## Exercise directions
From the first line of the records below, transcribe each line exactly up to and including the one with "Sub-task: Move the"; pictures stay out.

Data entries
═══

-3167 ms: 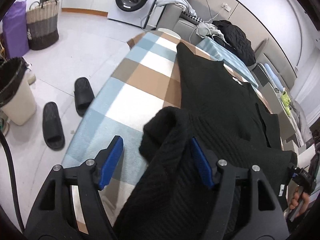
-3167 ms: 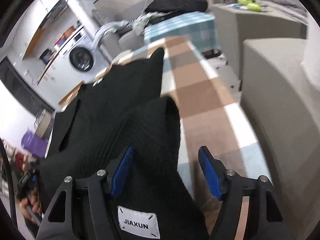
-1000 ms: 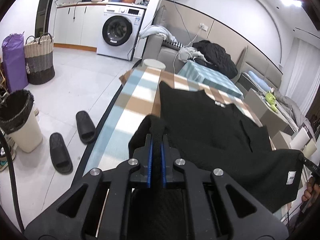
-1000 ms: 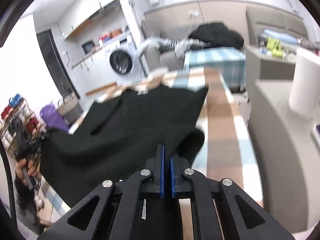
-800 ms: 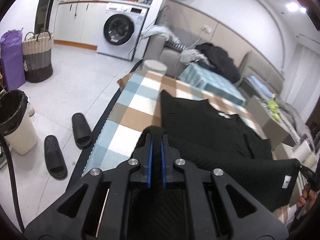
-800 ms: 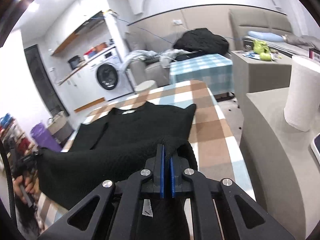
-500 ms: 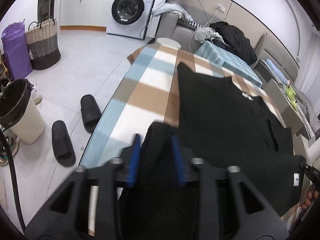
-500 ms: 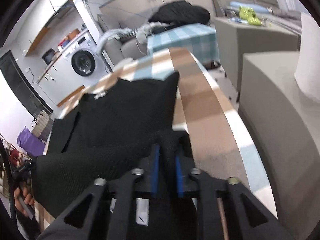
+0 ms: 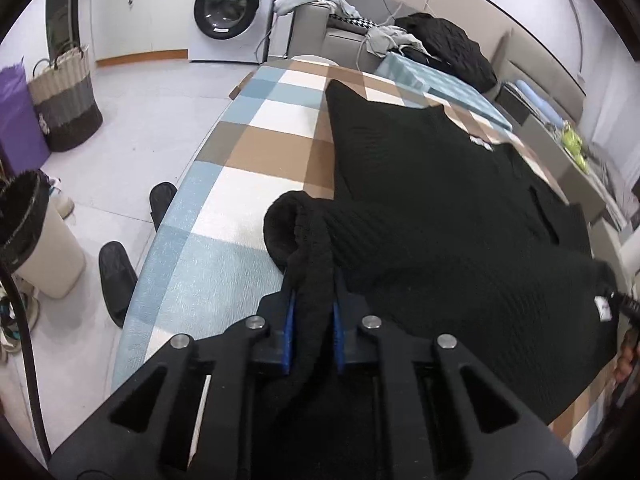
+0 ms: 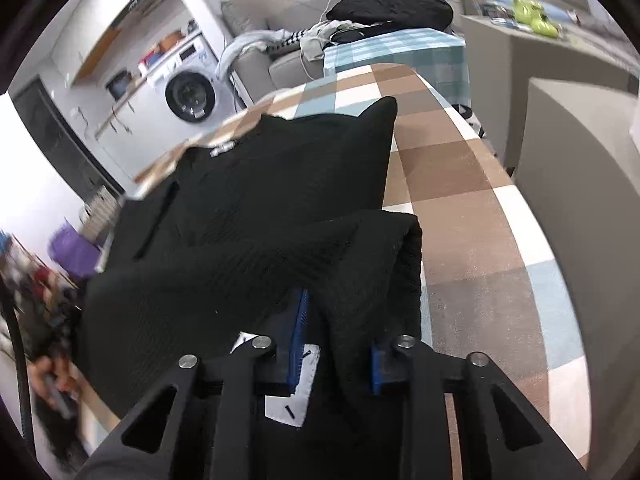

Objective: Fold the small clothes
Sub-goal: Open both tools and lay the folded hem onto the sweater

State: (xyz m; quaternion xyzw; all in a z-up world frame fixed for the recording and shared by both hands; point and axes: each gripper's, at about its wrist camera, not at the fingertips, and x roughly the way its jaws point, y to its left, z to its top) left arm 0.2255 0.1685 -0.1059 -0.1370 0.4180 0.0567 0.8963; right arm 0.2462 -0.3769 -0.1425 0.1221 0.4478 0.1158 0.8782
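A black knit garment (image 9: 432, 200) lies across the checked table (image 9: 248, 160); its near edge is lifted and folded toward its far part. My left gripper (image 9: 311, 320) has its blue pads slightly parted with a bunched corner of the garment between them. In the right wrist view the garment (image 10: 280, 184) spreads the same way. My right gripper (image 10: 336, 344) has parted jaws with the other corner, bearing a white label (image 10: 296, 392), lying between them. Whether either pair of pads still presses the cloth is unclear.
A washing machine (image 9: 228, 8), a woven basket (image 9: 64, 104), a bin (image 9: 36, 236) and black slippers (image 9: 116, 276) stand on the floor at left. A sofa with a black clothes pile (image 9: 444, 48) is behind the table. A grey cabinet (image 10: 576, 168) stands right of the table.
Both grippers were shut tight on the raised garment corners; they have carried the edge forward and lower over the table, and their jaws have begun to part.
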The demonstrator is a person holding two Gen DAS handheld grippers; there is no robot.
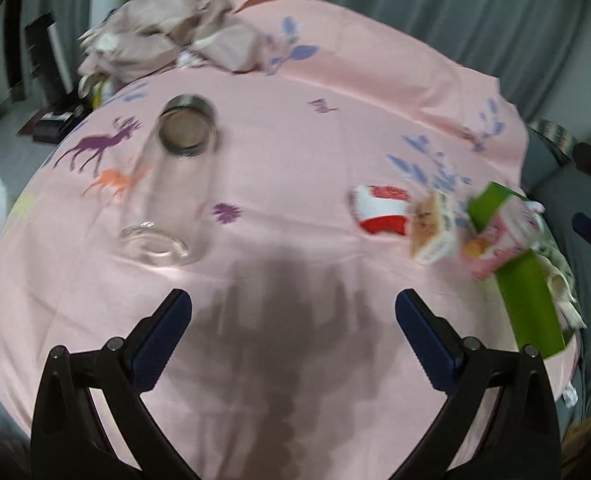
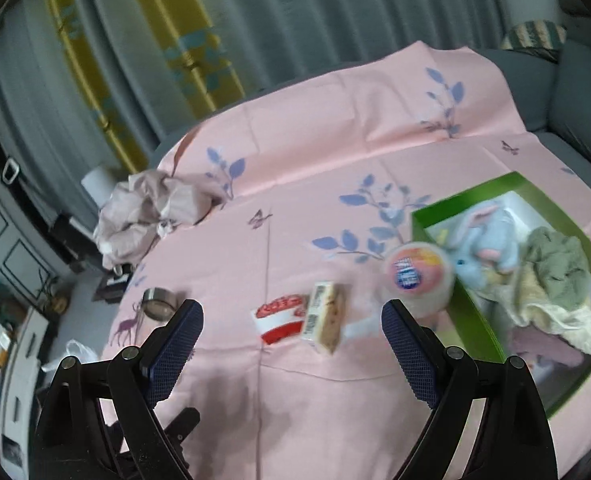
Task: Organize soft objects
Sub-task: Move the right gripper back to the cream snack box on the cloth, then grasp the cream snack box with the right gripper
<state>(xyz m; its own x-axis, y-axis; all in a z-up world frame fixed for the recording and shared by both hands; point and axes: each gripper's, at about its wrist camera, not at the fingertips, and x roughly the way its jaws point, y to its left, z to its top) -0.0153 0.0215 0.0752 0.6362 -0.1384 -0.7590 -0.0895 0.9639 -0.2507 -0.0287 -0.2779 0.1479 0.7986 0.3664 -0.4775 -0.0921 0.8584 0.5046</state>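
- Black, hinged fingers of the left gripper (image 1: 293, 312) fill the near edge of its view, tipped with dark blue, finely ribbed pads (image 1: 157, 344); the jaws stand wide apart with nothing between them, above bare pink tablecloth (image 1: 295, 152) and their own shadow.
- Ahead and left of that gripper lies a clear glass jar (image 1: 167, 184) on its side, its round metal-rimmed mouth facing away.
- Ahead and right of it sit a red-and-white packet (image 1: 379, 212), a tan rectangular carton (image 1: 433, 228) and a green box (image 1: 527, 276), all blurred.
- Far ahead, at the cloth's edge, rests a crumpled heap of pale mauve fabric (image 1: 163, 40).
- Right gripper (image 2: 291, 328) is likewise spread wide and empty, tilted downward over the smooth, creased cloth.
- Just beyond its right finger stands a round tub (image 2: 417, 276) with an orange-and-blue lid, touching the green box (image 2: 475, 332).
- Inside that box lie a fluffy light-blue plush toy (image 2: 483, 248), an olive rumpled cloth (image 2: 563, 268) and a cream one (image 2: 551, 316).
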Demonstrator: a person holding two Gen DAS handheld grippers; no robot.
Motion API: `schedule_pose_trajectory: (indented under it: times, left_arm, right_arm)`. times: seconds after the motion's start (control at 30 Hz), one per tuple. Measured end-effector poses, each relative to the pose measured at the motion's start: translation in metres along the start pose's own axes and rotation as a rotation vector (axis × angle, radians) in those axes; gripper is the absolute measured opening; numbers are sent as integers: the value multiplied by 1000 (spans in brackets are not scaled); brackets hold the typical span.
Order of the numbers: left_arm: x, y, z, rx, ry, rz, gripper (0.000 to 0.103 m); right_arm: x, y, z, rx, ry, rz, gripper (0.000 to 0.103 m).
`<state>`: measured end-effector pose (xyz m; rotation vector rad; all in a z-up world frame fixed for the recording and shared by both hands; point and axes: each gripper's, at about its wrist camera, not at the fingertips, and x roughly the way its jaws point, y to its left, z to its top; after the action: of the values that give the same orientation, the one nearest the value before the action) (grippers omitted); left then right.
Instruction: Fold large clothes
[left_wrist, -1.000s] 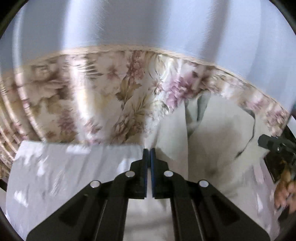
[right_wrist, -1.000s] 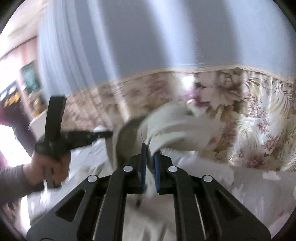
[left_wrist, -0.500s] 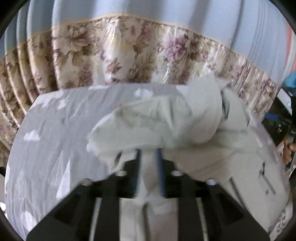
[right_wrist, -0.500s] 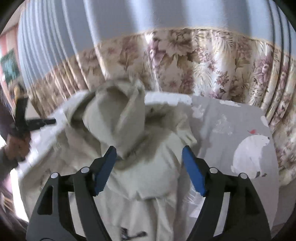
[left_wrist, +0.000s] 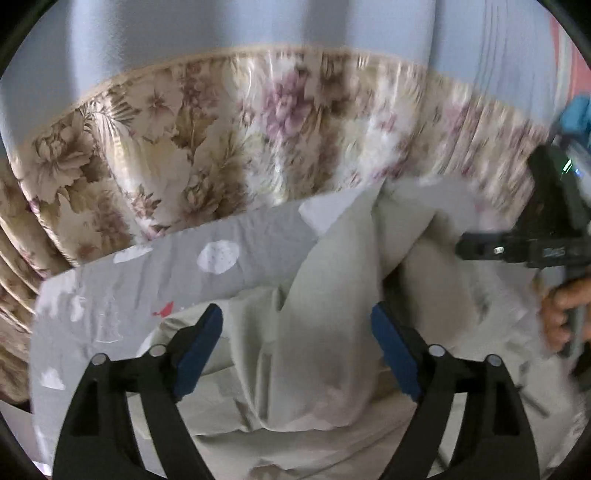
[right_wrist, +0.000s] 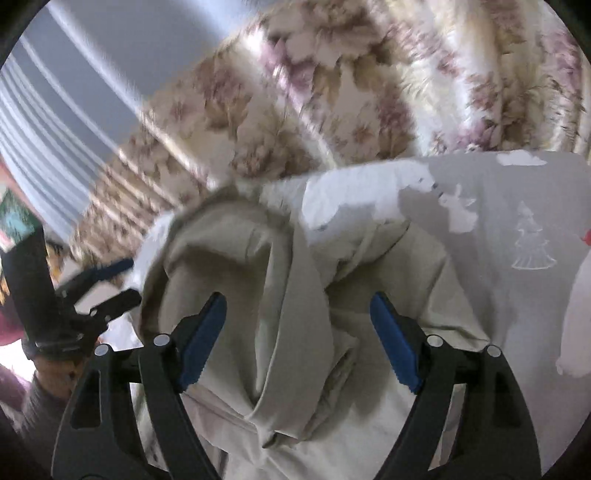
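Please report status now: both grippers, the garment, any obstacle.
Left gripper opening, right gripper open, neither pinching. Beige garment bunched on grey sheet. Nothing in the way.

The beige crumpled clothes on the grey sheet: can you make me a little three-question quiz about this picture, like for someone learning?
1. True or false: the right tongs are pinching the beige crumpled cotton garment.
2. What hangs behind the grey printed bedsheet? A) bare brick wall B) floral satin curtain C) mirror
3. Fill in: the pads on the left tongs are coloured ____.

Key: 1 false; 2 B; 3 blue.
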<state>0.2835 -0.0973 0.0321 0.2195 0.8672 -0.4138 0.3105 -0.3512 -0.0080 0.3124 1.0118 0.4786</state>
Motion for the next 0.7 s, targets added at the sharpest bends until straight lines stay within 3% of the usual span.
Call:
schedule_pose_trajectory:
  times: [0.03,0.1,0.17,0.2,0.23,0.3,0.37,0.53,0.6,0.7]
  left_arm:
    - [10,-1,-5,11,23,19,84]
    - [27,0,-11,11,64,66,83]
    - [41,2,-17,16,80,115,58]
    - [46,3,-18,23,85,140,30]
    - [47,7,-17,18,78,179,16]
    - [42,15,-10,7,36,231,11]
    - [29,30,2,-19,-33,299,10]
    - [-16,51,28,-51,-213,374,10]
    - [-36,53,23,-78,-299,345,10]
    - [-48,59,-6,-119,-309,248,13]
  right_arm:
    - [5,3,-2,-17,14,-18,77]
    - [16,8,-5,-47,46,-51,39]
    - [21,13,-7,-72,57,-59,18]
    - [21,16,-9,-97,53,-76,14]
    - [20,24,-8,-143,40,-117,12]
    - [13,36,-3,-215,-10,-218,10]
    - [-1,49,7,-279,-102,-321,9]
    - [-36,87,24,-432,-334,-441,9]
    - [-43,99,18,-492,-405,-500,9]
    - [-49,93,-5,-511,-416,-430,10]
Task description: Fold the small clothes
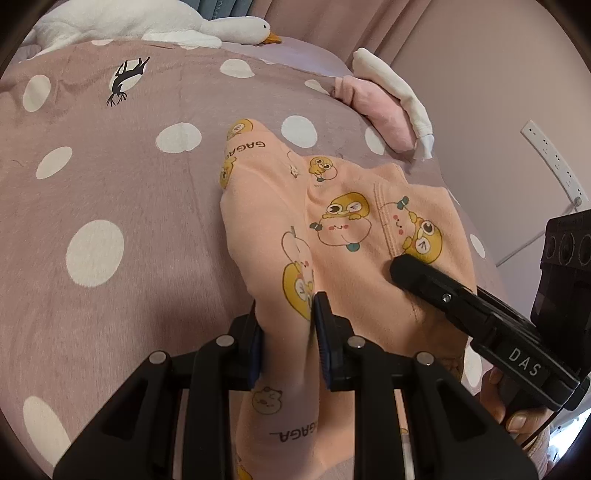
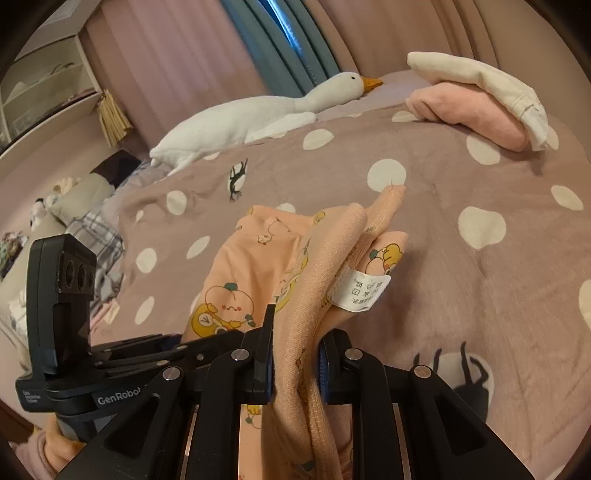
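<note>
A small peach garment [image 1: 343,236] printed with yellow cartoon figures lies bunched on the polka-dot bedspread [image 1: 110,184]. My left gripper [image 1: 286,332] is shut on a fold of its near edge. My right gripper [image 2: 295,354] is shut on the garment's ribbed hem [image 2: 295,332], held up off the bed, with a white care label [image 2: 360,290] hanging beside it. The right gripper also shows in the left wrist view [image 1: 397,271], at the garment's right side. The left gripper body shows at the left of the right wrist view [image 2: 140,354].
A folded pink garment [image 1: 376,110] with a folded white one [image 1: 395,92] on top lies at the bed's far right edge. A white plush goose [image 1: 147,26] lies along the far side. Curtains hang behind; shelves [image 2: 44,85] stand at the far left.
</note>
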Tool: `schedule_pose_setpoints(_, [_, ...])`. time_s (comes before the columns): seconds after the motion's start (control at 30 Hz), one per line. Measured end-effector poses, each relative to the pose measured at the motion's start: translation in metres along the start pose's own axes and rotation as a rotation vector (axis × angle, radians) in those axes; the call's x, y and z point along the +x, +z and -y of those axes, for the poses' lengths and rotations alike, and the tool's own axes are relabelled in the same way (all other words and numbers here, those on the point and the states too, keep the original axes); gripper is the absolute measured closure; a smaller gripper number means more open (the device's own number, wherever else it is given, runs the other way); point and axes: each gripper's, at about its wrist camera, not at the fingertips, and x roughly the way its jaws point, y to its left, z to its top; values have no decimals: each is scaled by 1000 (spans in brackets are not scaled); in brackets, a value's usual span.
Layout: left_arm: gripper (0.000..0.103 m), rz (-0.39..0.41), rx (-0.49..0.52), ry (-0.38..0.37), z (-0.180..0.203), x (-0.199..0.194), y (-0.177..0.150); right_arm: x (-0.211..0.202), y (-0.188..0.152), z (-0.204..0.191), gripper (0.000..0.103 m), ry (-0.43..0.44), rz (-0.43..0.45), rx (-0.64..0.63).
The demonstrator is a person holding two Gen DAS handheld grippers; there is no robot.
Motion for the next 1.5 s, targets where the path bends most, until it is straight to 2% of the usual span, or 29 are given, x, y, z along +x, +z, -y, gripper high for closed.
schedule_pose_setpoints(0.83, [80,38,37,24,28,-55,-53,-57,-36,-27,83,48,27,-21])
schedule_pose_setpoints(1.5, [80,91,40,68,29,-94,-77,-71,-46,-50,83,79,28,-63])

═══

## Completed exercise
-3167 ms: 
-3167 ms: 
-1000 ms: 
-1000 ms: 
-800 ms: 
-800 ms: 
-500 ms: 
-500 ms: 
+0 ms: 
+0 ms: 

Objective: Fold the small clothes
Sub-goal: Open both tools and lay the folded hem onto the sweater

State: (xyz m; quaternion xyzw; all in a z-up world frame fixed for the recording and shared by both hands; point and axes: each gripper's, at about its wrist camera, not at the fingertips, and x roughly the way its jaws point, y to its left, z to its top) left arm 0.2255 0.1685 -0.1059 -0.1370 0.4180 0.0567 0.8963; right arm 0.2462 -0.3769 -0.1425 0.1221 0.4478 0.1158 0.8782
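A black knit garment (image 9: 432, 200) lies across the checked table (image 9: 248, 160); its near edge is lifted and folded toward its far part. My left gripper (image 9: 311, 320) has its blue pads slightly parted with a bunched corner of the garment between them. In the right wrist view the garment (image 10: 280, 184) spreads the same way. My right gripper (image 10: 336, 344) has parted jaws with the other corner, bearing a white label (image 10: 296, 392), lying between them. Whether either pair of pads still presses the cloth is unclear.
A washing machine (image 9: 228, 8), a woven basket (image 9: 64, 104), a bin (image 9: 36, 236) and black slippers (image 9: 116, 276) stand on the floor at left. A sofa with a black clothes pile (image 9: 444, 48) is behind the table. A grey cabinet (image 10: 576, 168) stands right of the table.
Both grippers were shut tight on the raised garment corners; they have carried the edge forward and lower over the table, and their jaws have begun to part.
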The demonstrator is a person holding two Gen DAS handheld grippers; there is no robot.
Task: Organize soft objects
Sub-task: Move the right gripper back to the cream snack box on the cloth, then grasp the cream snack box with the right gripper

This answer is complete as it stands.